▶ **The problem**
Look through the data below for the line with "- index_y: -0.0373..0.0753" and the line with "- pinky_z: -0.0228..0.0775", then output those two and all lines in between, exactly as written.
____ Exercise material
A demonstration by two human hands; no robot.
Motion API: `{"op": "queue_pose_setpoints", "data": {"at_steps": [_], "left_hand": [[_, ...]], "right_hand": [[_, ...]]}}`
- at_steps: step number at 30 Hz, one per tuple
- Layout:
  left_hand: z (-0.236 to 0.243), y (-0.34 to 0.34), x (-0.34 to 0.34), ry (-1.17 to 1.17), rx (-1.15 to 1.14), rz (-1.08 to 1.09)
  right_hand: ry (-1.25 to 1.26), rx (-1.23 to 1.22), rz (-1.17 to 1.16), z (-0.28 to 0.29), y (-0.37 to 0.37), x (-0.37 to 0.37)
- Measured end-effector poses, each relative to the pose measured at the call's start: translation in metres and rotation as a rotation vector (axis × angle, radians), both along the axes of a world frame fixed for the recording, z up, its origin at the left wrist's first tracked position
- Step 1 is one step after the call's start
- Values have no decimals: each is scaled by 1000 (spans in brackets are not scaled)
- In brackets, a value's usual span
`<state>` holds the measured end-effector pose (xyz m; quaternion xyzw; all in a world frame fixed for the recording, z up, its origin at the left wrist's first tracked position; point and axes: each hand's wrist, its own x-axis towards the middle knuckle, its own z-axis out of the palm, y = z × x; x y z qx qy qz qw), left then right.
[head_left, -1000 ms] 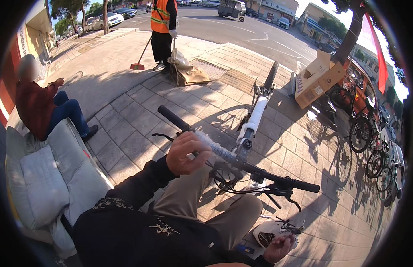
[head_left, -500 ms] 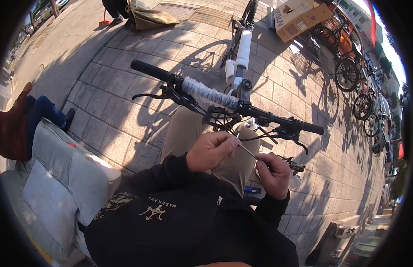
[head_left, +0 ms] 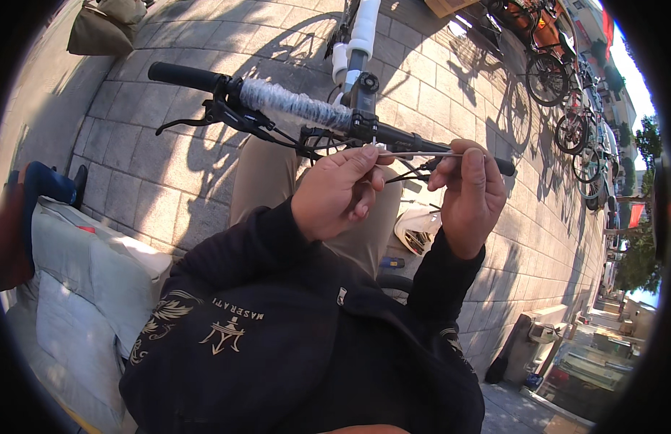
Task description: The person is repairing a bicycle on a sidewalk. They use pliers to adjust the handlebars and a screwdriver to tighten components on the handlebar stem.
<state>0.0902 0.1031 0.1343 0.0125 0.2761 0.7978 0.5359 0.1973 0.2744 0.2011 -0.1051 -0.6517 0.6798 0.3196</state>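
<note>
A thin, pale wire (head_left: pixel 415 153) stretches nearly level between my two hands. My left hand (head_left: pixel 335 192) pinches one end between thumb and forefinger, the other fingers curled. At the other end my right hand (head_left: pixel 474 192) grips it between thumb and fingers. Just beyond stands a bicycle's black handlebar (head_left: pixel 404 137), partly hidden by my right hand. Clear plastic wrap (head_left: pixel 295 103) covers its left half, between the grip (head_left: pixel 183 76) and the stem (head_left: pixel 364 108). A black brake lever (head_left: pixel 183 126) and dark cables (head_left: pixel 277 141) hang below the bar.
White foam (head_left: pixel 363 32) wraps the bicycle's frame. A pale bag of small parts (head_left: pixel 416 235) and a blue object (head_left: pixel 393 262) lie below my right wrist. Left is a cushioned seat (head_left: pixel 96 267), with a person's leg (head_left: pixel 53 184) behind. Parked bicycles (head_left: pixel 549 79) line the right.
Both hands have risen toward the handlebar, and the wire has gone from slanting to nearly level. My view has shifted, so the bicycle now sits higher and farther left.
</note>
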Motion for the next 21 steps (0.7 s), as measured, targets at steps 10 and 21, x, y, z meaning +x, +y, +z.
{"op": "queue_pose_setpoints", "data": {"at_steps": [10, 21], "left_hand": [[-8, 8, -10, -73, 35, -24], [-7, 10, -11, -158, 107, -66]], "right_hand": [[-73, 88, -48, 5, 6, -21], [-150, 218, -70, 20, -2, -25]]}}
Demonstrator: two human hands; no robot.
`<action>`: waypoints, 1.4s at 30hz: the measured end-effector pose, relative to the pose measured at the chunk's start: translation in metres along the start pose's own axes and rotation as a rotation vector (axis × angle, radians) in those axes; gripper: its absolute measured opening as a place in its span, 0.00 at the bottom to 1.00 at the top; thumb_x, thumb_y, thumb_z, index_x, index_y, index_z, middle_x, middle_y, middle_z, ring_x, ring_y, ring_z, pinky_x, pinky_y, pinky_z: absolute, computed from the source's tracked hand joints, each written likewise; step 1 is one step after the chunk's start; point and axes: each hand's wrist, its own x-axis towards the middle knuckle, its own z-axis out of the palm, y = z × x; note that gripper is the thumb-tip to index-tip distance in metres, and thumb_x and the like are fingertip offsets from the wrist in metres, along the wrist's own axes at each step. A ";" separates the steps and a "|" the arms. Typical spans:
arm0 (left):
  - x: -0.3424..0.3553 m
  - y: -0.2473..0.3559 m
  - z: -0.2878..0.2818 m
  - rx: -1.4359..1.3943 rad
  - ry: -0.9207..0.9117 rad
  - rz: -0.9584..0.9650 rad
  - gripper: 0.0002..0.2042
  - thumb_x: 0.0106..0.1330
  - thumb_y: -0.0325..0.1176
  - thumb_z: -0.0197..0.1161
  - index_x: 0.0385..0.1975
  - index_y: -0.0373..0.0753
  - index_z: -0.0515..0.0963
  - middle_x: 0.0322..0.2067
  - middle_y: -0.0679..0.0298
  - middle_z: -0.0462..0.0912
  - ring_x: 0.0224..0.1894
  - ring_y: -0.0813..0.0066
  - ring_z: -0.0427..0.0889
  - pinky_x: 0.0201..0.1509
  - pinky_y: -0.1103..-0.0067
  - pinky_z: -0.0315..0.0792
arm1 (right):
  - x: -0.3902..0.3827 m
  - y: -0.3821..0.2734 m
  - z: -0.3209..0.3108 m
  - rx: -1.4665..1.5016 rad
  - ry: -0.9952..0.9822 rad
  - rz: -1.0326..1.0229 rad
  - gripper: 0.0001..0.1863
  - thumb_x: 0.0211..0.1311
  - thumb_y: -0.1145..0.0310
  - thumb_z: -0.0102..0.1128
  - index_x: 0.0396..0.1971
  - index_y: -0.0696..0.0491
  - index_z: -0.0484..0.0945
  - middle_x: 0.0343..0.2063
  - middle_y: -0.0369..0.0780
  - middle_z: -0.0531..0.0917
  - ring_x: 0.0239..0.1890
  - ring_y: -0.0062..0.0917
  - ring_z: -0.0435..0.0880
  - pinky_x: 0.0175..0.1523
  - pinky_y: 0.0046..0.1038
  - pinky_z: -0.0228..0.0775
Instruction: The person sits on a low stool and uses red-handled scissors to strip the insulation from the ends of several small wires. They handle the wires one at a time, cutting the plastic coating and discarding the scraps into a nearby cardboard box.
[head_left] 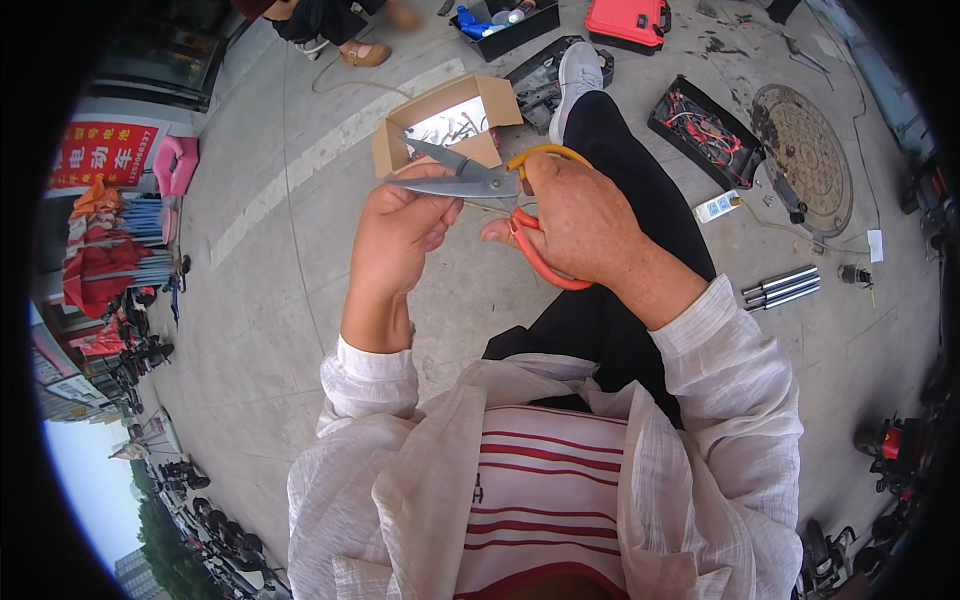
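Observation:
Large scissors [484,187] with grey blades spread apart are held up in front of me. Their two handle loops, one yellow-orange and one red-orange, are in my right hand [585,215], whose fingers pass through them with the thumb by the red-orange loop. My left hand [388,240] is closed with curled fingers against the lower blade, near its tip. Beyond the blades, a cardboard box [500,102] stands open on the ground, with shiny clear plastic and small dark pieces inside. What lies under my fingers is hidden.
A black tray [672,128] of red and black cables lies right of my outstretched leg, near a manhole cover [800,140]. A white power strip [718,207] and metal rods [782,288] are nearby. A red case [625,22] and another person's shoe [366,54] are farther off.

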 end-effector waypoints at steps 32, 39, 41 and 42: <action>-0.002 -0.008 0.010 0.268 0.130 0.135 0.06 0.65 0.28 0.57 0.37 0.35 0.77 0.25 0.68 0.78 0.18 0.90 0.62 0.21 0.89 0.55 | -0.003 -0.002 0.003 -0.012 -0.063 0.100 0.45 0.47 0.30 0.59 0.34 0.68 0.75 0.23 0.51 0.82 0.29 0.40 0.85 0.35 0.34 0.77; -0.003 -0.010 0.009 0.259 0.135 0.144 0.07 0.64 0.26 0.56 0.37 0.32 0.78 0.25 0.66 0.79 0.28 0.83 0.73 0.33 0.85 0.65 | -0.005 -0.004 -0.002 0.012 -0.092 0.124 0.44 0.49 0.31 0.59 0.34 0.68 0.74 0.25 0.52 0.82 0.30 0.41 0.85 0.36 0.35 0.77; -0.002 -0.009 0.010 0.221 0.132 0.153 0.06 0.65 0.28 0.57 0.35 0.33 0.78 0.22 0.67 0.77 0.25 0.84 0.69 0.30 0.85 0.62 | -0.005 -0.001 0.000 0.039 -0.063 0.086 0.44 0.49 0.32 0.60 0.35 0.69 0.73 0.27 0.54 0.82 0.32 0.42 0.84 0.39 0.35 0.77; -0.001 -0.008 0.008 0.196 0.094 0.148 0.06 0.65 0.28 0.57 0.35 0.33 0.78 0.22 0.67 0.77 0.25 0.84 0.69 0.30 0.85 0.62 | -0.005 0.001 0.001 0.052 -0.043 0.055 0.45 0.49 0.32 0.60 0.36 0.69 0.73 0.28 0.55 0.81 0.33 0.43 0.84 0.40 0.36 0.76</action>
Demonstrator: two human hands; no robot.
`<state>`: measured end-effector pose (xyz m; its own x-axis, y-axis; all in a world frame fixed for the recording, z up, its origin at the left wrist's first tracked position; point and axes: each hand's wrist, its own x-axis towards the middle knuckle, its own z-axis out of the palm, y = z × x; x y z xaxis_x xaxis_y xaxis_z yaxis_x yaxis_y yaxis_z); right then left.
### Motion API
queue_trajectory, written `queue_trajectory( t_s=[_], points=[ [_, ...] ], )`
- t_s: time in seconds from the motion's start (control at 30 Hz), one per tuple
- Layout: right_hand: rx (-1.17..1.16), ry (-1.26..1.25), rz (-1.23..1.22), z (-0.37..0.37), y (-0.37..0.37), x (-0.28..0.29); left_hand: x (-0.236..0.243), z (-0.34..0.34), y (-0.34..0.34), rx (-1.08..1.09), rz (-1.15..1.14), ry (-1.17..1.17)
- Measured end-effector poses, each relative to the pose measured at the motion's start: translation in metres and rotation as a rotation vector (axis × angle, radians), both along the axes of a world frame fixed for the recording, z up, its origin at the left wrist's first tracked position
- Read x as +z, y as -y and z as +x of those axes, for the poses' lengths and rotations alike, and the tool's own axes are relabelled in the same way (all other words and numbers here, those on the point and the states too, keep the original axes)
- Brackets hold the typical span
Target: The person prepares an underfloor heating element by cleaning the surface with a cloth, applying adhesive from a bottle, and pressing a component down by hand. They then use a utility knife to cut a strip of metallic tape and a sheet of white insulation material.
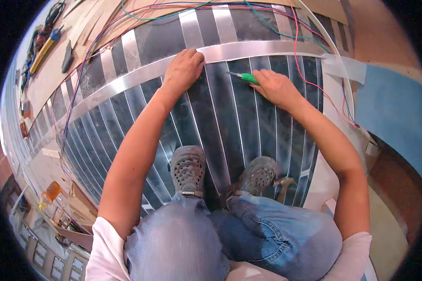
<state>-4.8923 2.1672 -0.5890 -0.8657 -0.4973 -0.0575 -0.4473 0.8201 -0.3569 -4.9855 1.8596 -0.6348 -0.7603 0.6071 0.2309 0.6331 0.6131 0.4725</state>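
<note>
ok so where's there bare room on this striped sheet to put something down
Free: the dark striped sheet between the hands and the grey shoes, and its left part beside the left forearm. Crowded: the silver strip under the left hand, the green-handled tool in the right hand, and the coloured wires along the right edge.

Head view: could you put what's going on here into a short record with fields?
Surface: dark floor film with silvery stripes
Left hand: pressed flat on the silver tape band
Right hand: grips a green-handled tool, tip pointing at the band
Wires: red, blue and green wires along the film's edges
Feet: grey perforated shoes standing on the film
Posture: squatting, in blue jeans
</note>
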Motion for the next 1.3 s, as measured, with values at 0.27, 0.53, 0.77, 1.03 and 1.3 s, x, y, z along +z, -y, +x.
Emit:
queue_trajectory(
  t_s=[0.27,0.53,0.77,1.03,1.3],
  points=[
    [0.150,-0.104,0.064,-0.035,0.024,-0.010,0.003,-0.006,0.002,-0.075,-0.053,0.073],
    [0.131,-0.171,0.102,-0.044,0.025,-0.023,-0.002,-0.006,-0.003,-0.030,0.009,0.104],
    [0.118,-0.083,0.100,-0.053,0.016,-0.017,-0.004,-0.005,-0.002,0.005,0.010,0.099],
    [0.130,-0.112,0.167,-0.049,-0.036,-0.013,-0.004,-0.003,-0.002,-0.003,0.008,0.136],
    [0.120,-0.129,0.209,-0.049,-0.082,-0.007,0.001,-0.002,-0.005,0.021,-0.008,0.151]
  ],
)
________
▶ **Task answer**
  - index_y: -0.0373..0.0753
  - index_z: -0.0515..0.0963
  - middle_x: 0.0322..0.2067
  - middle_y: -0.0679..0.0298
  - middle_z: -0.0462..0.0912
  - ring_x: 0.0224..0.1894
  - ring_y: -0.0813..0.0066
  - ring_z: -0.0427..0.0889
  - pinky_x: 0.0201..0.1509
  - pinky_y: -0.1103..-0.0067
  - pinky_z: -0.0315..0.0792
arm1 (right):
  - x: -0.3902..0.3827 m
  - y: -0.3821..0.2734 m
  - z: -0.3209..0.3108 m
  - rx: -1.4665..1.5016 rad
  - ry: -0.9952..0.9822 rad
  - rz: -1.0326..1.0229 rad
  - gripper: 0.0001..0.1863
  - thumb_x: 0.0211..0.1311
  - thumb_y: -0.1145..0.0310
  - thumb_z: -0.0102..0.1128
  - index_x: 0.0396..0.1971
  - index_y: -0.0696..0.0491
  - index_z: -0.0484..0.0945
  - middle_x: 0.0343..0.2063
  - middle_y: -0.0369..0.0780
  - middle_z: -0.0531..0.0917
  - ring_x: 0.0239..0.1890
  - ring_y: -0.0062..0.0917
  - ring_z: -0.0435..0.0880
  - pinky_x: 0.0175..0.1523
  - pinky_y: 0.0046..0.1038
  - pinky_z: -0.0228..0.0775

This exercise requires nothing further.